C’est un crime. Un crime terrible.

Il semble que le gars aurait tenu des propos misogynes, que sa haine des femmes et son sentiment d’impuissance et sa frustration l’aient poussé à faire un geste impensable.

On se questionne, avec raison, sur ce phénomène de société qui fait naître des fanatiques, peu importe de quelle idéologie ils émanent. Il y a de grandes blessures dans nos sociétés modernes que la visibilité médiatique envenime. Et il y a là de quoi réfléchir, méditer, et changer.

Puis, la dérive : il paraît que, ça a l’air que, selon les propos rapportés par le Globe and Mail à partir d’un article de 2009, la mère du meurtrier aurait eu un fils qui aurait reçu un diagnostic de syndrome d’Asperger. On ne sait pas si c’est du meurtrier qu’il s’agit, ou d’un de ses frères, s’il en a. Mais on n’attend pas de confirmer, et on brode. Ci-dessous, le lien vers un reportage de Paul Arcand sur le sujet, qui résume l’approche médiatique de ce détail. À écouter à partir de 7:00, et braquez-vous pour les préjugés :

http://prodstoreacc4187.blob.core.windows.net/prod-20180425/2018_04_25_pqfsl_arcand_reportage_6h00_philippe_bonneville_1524652987544608.mp3

Je ne sais pas quoi faire, sauf brailler ou chicaner ou les deux, alors j’ai écrit à Paul Arcand :

Monsieur Arcand,

Ça fait que c’est le mois de la sensibilisation à l’autisme.

Les autistes, ces personnes louches parce qu’on ne les comprend pas.

Louches, parce que la différence et les difficultés de socialisation, la moyenne des gens ne comprennent pas ça, ni que ce n’est pas fait exprès, ni pathologique, juste parce que socialiser comme les gens voudraient, c’est compliqué et pas dans notre nature.

Bref, louches parce que les valeurs à l’ordre du jour en ce début de 21e siècle, c’est le paraître social et la performance. Et nous, on n’est pas tenants de l’un ni de l’autre, ou en tout cas pas comme la majorité l’entend.

Mais voilà que l’autisme, c’est le nouveau Bonhomme Sept Heures. On le pointe du doigt quand les monstres débarquent.

Paul, l’autisme n’est pas une maladie mentale.
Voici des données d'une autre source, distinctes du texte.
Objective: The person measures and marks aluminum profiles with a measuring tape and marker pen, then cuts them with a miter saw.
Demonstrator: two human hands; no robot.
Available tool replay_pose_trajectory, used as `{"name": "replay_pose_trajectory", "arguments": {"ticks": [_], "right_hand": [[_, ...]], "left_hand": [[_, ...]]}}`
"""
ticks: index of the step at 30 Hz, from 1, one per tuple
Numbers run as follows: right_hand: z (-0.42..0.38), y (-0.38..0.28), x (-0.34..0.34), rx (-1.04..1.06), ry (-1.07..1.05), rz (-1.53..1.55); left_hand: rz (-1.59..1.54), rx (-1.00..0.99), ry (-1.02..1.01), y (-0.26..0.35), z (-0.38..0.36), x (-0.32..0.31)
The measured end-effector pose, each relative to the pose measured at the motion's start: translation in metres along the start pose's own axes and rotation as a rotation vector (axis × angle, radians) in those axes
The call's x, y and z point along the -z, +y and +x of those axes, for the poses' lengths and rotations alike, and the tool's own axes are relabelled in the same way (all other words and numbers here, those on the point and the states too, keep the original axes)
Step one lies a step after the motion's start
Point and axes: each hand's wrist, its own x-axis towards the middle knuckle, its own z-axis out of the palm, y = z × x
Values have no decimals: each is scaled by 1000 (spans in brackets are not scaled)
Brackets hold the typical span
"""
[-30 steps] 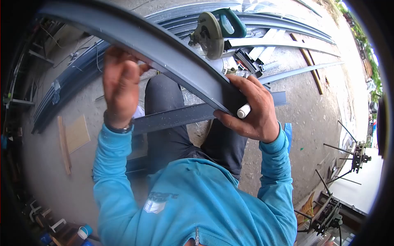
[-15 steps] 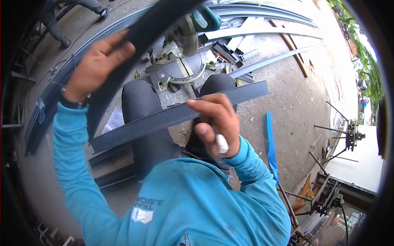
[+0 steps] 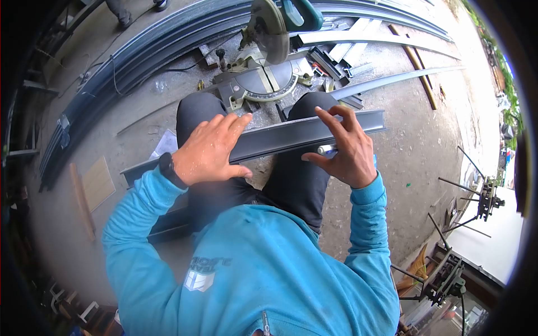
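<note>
Across my thighs lies a dark grey metal channel (image 3: 286, 136), running from lower left to upper right, its open side facing up. Over its left half is my left hand (image 3: 208, 147), fingers spread and thumb apart, holding nothing; whether it touches the channel is hard to tell. My right hand (image 3: 350, 147) is at the channel's right part, fingers curved over it. A white marker pen (image 3: 327, 149) is tucked in that hand near the thumb, mostly hidden. Beyond my knees stands a mitre saw (image 3: 263, 84) with its round blade raised.
Long dark metal profiles (image 3: 131, 70) lie in a curved-looking bundle at the left and back. Offcuts and lighter bars (image 3: 350, 39) are right of the saw. A wooden board (image 3: 98, 182) lies at left. Metal stands (image 3: 485, 199) are at far right. Another person's legs (image 3: 119, 12) show at top left.
The long dark profile beside my left hand has left the foreground. My left hand has come down and right over the channel; my right hand has moved right. The blue strip is out of sight.
</note>
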Motion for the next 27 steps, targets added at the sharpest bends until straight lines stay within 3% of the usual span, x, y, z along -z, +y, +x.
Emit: {"name": "replay_pose_trajectory", "arguments": {"ticks": [3,4,8,11,13,14,16,19,23,24,27], "right_hand": [[6,15,-19,79,-85,-184],[8,17,-19,52,-90,-202],[13,7,23,-13,75,-35],[9,23,24,77,359,83],[1,18,23,-43,464,428],[4,13,16,-26,536,426],[-2,10,4,-96,475,536],[-13,-5,-8,-262,206,827],[-6,-35,-24,-123,240,927],[-4,-44,-29,-87,240,975],[-8,-68,-38,-96,174,1114]], "left_hand": [[249,17,-55,-2,-14,-17],[154,-44,50,-6,-13,-18],[-367,-17,-160,-16,13,22],[-344,-222,-87,-39,40,-1],[-310,-112,-113,-31,46,4],[-288,-106,-109,-32,47,4],[-233,-88,-107,-29,43,4],[-188,-36,-17,-22,28,4],[-18,-77,229,-14,-1,7],[36,-107,376,-6,-8,3],[-142,-182,521,24,-24,-2]]}}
C’est une particularité neurologique.

Paul, tuer du monde n’est pas un problème de santé mentale non plus, c’est un *crime*.

Puis avant de sous-entendre par tes sophismes de ce matin qu’il faut se méfier des Asperger, parce que tous les tueurs des dernières années seraient des solitaires, tsé, et donc 2+2 = 1 % de la population, tsé, puis bouuuuh attention aux monstres, récolte donc autre chose comme information que ta petite voix intérieure d’ignorant frileux et ta bien-pensance de privilégié social vulnérable aux rumeurs.

Moi, pendant ce temps-là, je me demande pourquoi ma famille m’a mise au ban quand j’ai parlé de mon diagnostic.

Bien, c’est à cause de gens comme toi, qui disent « Eux, on les aime pas, eux. Puis ils sont dangereux, parce qu’on ne les comprend pas. Et je suis un JOURNALISTE, alors j’ai raison. »

J’ai trouvé la source (pas précise) du diagnostic d’Asperger du fils de la mère du meurtrier; ce pourrait être son frère qui a un diagnostic, et pas lui. Mais sans vérifier ça, on décide que l’information est suffisante pour conclure et faire des peurs au monde et, par la bande, démoniser les gens comme moi, comme tous mes amis de la grande communauté de l’autisme, qui ont en commun de l’ouverture d’esprit, de l’empathie (à notre façon), une capacité à se remettre en question quand on s’y applique, et puis surtout, un vrai questionnement face à des gens comme toi qui « tirent » médiatiquement sur tout ce qui serait autiste, pour de vrai ou par la bande.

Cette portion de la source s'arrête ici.